Context
Asana wants to introduce an AI capability into Asana Inbox that drafts a concise action summary for a task update thread and suggests the next step for the assignee. The feature should help users process updates faster without changing the core workflow of reading, triaging, and acting on work.
Constraints
- p95 latency: 1,500ms per summary generation
- Cost ceiling: $12K/month at 1.2M summaries/month
- Hallucination ceiling: <2% of responses may state a task status, owner, or due date not supported by the task context
- Safety: must resist prompt injection from task comments, must not reveal hidden project data, and must refuse when context is insufficient
- UX: output must be short enough to fit in the existing Inbox preview surface without expanding the row
Available Data / Models
- Task title, description, custom fields, assignee, due date, recent comments, project name, and visible subtasks
- User permission-filtered context from Asana only; no web access and no external tools
- Approved LLMs: a fast low-cost model for most traffic and a higher-quality fallback model
- Historical human-written task updates and triage actions for evaluation only
- Existing analytics in Asana for click-through, archive, snooze, and open-task actions
Deliverables
- Design an eval-first rollout plan for this AI summary capability, including offline and online evaluation before discussing architecture.
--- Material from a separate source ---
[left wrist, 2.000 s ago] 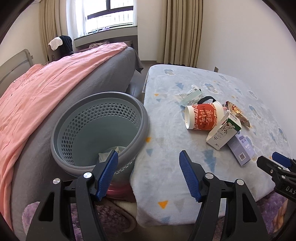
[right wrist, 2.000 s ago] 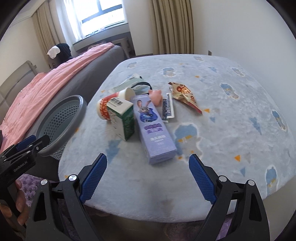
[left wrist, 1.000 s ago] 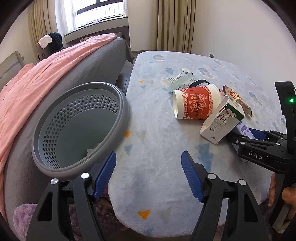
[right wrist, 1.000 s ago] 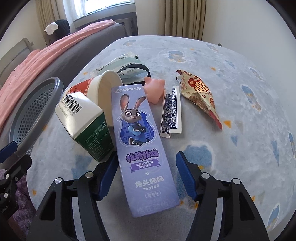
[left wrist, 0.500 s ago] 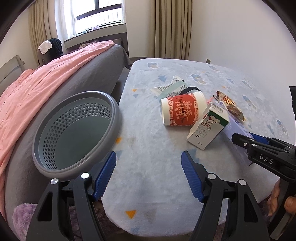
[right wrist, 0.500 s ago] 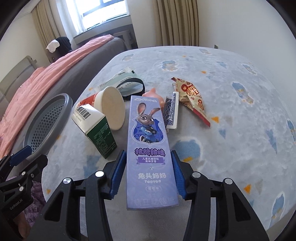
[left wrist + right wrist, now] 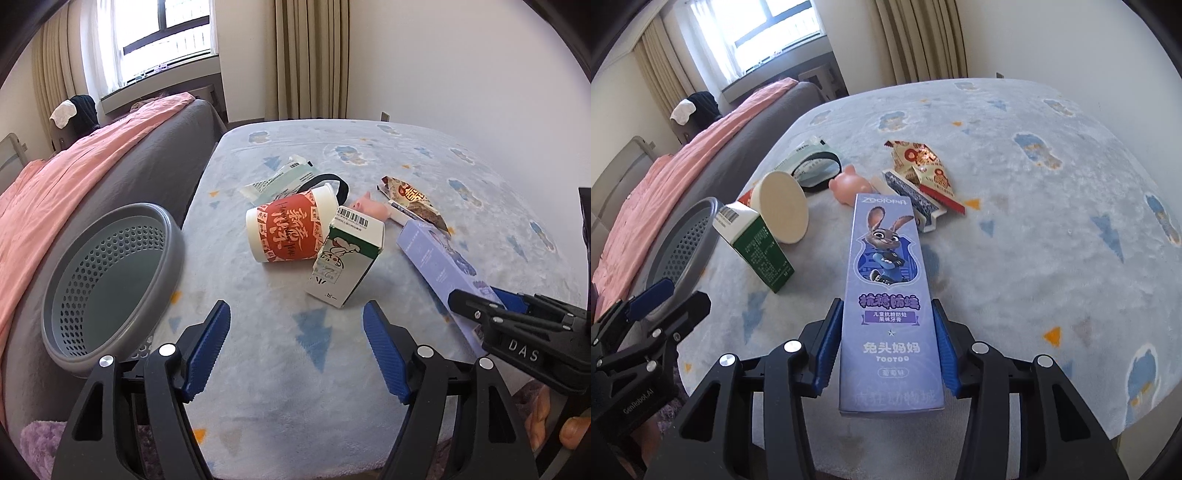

- Write a system prompt that generates a grounded summary and suggested next step using only visible task context, with explicit refusal behavior.
- Propose the serving architecture for integrating the model into Asana Inbox, including fallback logic, structured output, and guardrails for hallucination and prompt injection.
- Estimate cost and latency at target volume, and explain how you would stay within both constraints.
- Identify the top failure modes, how you would detect them in production, and how you would decide whether to expand from an internal dogfood launch to general availability.